Теперь профессор потянулся за другой книгой. Она стояла на полке ребром, корешком внутрь, что показалось странным. Он взял ее под мышку и вновь сел за рабочее место. Роман был большой: на вид в нем было около пятисот страниц.
Прозвучал телефонный звонок. Андре неохотно потянулся к мобильнику и, увидев, что звонит брат, взял трубку.
– Да, я слушаю, Маркус.
– Андре? Ну, наконец-то. Заставляешь маму нервничать. Я уже хотел тебя проведать.
– Ну, что там, войну объявили? – мягко спросил Андре.
– Нет…
– А что вы так переживаете? Я дома, со мной все в порядке. Обними маму и скажи, чтобы ни о чем не волновалась.
– Приедешь и обнимешь сам, – ответил Маркус.
– Хорошо, но ты сейчас обязательно ее обними.
– А почему не брал трубку?
– У меня были кое-какие дела. Ты же знаешь, я, когда заработаюсь, обо всем забываю.
– Ты хотел сказать, о родных?
– Что? Ты позвонил, чтобы пристыдить меня?
Андре убрал книгу и встал у окна.
– Ладно, ладно. Прости. Что с твоей книгой?
– Тебе это интересно? Да, ладно.
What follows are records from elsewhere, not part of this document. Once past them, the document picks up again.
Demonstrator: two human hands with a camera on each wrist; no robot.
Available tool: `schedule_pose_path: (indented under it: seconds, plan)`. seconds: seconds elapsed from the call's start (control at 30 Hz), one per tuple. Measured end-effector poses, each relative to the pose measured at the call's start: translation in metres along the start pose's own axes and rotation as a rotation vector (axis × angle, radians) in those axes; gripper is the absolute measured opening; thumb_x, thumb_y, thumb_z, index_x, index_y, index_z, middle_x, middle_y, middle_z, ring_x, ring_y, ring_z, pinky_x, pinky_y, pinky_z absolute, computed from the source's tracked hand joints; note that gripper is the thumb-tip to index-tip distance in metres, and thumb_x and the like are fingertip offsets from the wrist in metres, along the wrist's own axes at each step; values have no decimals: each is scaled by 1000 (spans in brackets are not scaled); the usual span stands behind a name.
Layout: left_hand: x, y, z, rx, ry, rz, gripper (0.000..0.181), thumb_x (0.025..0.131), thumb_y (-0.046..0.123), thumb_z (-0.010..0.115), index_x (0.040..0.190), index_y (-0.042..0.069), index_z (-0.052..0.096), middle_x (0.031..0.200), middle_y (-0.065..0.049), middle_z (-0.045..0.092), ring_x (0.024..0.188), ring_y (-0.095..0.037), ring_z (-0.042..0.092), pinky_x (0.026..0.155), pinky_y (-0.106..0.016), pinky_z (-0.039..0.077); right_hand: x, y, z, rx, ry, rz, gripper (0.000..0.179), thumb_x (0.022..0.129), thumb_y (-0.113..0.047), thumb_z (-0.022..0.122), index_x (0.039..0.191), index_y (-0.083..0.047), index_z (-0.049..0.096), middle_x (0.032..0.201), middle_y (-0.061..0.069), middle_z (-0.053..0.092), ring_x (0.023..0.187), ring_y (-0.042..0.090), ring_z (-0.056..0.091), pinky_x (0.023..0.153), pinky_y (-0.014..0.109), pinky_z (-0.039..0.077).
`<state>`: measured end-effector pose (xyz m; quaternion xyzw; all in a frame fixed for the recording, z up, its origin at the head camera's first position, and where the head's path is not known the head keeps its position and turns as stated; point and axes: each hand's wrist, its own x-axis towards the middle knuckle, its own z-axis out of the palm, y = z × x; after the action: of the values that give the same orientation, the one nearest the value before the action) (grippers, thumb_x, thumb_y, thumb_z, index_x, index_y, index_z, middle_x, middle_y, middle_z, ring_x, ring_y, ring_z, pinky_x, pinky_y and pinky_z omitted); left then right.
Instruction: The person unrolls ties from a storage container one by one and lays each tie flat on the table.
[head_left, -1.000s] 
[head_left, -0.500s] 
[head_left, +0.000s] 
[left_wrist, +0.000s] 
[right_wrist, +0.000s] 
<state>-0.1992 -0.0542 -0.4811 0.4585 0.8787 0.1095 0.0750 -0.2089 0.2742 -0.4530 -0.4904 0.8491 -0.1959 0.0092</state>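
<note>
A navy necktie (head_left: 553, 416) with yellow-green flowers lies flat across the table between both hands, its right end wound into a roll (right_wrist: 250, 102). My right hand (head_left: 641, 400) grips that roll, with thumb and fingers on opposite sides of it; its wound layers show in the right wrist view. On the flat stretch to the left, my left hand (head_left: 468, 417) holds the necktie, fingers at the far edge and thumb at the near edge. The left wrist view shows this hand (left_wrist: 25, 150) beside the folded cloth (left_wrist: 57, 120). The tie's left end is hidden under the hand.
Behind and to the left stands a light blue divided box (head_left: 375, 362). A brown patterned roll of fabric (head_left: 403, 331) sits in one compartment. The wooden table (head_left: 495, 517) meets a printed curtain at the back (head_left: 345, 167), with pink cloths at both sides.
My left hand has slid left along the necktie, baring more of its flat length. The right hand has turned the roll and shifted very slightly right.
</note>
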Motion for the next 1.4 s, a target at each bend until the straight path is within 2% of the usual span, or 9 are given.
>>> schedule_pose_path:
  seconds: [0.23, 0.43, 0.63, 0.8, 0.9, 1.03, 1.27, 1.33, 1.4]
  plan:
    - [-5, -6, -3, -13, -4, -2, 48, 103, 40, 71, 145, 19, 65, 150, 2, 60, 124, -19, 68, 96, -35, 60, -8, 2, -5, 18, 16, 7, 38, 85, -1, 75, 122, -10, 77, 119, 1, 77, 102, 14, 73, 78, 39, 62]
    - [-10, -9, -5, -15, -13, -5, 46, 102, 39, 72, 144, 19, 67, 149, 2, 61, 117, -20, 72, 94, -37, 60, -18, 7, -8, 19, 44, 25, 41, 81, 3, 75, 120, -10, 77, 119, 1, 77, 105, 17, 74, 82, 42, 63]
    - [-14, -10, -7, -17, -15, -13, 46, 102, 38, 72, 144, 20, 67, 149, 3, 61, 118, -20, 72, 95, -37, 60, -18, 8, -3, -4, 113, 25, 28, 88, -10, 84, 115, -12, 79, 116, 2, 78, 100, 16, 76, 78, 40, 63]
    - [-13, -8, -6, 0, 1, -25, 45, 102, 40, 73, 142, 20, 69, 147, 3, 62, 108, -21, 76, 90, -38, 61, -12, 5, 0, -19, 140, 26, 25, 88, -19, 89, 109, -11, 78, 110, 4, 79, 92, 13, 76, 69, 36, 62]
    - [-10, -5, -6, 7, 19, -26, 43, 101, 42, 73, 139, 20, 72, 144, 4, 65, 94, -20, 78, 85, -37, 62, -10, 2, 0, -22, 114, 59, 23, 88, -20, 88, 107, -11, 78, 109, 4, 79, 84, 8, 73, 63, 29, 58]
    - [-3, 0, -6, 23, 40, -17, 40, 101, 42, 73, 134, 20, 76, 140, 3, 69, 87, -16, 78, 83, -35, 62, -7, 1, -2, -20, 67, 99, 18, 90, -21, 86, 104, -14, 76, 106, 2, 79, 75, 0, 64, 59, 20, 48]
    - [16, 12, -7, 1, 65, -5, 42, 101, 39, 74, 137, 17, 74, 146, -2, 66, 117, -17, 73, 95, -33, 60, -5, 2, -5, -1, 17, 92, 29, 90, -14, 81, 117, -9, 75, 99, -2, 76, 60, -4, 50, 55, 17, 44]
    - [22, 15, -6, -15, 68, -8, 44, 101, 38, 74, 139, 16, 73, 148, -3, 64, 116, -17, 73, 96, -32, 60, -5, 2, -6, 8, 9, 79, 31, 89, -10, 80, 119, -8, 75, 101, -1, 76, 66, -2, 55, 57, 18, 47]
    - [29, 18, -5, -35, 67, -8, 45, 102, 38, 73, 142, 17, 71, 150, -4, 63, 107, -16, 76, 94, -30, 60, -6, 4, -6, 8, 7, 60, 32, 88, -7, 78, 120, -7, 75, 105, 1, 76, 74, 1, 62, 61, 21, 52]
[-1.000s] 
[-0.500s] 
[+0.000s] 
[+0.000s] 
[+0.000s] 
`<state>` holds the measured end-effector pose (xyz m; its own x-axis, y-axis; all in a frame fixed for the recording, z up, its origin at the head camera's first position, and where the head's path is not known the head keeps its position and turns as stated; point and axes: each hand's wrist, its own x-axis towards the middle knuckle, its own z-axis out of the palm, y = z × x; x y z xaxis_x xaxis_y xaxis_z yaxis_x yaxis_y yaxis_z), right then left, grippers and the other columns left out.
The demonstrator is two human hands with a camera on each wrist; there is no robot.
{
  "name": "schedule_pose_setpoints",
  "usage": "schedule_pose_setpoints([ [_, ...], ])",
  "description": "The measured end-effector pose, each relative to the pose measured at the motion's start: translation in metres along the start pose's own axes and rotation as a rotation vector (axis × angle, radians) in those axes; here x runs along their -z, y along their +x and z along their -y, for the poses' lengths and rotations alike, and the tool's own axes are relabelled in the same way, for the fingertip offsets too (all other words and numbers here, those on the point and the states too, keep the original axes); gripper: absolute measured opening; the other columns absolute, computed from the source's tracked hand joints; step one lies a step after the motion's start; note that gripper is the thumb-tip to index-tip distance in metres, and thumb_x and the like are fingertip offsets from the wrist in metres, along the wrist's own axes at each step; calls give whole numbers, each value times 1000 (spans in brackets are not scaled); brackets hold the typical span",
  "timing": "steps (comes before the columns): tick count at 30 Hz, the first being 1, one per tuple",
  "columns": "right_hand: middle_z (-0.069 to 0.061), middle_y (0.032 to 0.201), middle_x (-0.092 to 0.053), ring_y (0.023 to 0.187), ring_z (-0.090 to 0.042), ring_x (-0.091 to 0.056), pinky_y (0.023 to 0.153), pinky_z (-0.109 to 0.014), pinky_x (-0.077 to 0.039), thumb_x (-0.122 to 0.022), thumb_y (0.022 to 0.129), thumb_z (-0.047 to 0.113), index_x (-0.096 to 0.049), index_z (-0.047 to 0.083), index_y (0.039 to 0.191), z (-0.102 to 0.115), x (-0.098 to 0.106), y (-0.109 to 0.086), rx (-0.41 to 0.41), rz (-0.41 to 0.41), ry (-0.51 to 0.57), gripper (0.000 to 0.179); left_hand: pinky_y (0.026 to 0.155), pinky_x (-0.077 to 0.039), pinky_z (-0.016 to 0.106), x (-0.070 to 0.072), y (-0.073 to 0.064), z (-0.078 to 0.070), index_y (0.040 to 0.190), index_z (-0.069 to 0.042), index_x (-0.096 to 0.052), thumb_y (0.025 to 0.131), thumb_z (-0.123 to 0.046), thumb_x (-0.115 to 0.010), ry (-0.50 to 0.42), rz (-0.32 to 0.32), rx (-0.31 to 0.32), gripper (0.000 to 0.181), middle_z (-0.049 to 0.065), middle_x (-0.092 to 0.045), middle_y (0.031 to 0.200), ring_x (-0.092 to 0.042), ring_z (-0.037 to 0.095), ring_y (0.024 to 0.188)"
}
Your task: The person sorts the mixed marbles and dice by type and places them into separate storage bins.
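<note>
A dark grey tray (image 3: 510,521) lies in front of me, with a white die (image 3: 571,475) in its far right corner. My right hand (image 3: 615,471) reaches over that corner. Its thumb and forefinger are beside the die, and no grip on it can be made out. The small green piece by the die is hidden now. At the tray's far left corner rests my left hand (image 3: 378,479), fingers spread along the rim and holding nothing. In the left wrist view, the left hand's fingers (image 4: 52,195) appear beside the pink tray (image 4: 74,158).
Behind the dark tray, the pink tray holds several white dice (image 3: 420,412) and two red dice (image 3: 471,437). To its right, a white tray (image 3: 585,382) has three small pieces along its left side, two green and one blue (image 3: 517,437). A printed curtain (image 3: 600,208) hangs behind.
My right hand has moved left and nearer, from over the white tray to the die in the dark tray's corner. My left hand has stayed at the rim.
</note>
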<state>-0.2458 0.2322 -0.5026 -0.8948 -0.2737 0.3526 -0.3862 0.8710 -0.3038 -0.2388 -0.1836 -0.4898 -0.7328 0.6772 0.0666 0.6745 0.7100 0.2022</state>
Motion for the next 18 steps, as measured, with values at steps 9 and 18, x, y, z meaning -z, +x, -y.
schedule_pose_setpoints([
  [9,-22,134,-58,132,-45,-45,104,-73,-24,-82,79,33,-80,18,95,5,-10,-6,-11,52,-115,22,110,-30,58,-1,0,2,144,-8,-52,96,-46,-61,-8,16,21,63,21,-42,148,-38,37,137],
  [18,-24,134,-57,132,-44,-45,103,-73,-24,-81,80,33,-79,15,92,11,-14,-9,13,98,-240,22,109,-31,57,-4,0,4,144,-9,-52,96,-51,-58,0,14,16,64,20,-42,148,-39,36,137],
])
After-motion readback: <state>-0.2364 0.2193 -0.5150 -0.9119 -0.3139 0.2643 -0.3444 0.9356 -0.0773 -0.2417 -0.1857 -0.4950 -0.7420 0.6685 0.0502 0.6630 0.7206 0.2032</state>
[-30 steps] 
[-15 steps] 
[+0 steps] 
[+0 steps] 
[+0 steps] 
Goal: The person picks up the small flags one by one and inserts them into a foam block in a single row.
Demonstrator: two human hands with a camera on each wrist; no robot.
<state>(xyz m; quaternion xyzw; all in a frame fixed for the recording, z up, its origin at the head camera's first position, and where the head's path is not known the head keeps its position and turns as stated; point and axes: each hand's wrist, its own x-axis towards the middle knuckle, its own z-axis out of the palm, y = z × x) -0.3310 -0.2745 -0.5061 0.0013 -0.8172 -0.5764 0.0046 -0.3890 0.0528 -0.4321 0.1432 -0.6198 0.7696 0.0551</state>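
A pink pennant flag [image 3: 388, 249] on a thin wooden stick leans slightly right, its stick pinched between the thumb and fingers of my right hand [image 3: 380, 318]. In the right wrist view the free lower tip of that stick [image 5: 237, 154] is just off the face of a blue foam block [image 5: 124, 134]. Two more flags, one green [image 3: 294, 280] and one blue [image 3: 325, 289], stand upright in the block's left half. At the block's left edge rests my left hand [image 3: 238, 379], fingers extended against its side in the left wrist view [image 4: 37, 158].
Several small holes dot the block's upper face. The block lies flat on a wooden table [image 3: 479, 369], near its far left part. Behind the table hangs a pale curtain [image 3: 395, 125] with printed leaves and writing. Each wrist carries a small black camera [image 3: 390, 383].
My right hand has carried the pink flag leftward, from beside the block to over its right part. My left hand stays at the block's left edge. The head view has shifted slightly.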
Дай угадаю, тебя попросила об этом мама? – как бы шутя, произнес Андре. – «Спроси, спроси его про книгу», – проговорил он, безобидно изображая ее голос.
В трубке раздался смех.
– Когда ты изображаешь ее, твой голос звенит, как у Уитни Хьюстон[5]. Разве такой у мамы голос?
Андре тоже рассмеялся.
– Оставь это, а то за столом не о чем будет поговорить, – сказал он брату.
– Так ты не пошутил? Ты приедешь? – прозвучал радостный ответ.
– Да, Маркус, конечно же приеду.
«Мам, Андре приедет».
– Скажи, пусть приготовит моего любимого…
– Да-да, твоего любимого цыпленка парминьяну, – отозвался Маркус. – Мы как раз за месяц, предвкушая долгожданную встречу, начали купать ее в ванночках и гладко выщипали. Мам, передай-ка мне мой фартук.
– Ну все, хватит, шутник, не то мне придется проверить твой уровень греко-римской борьбы.
– Ты знаешь, я никогда не стану с тобой бороться, ты мой брат. Кстати, ты не видел мою шляпу?
– О, ты до сих пор так переживаешь о своей шляпе, будто она впрямь хороша. Эти плетеные шляпы даже на фермах не носят, а я тебя в ней видел на пляже. Лучше пусть она побудет у меня. Я переживаю за твою репутацию.
– Нашел, за что переживать. Я был на пляже всего пару раз за год.
– Все, все, не начинай рассказывать мне о своих моральных устоях. Прошлый век, – сказал Андре, подняв взгляд и встретив пронзительные и пугающие глаза Фортуны.
– Все. Приезжай. Поговорим за столом.
– Да, уже собираюсь, – он отвел взгляд от картин. – Цыпленок парминьяна. Perfetto![6]
– И не забудь про мою шляпу.
– Забудь про свою шляпу. Ужас, – сказал Андре и бросив трубку, захихикал.
«А ведь прав он, – с грустью подумал Андре. – «Давно я им не звонил. И не писал».
Ты спрашиваешь, в каком месте
будешь покоиться после смерти?
Там, где покоятся еще не рожденные.[7]
«Годится», – произнес он тихо, взглянув на свое отражение. Костюм сидел на нем хорошо. Не отворачиваясь от зеркала, Андре дотянулся до комода, на ощупь вынул из него маленькую расческу и двумя волнами уложил слева направо короткие черные волосы. Он еще раз внимательно взглянул на себя. Мать часто ругала его за страсть ко всему черному. На этот раз он угадал, взяв из шкафа рубашку цвета кофе.
С балкона раздался громкий треск. Стеллаж, уставленный цветами, не выдержал тяжести и рухнул. Андре не любил оставлять за собой беспорядок, даже живя в одиночестве. Вернувшись к инструментам, он взял молоток, горсть гвоздей и прибил стеллаж обратно.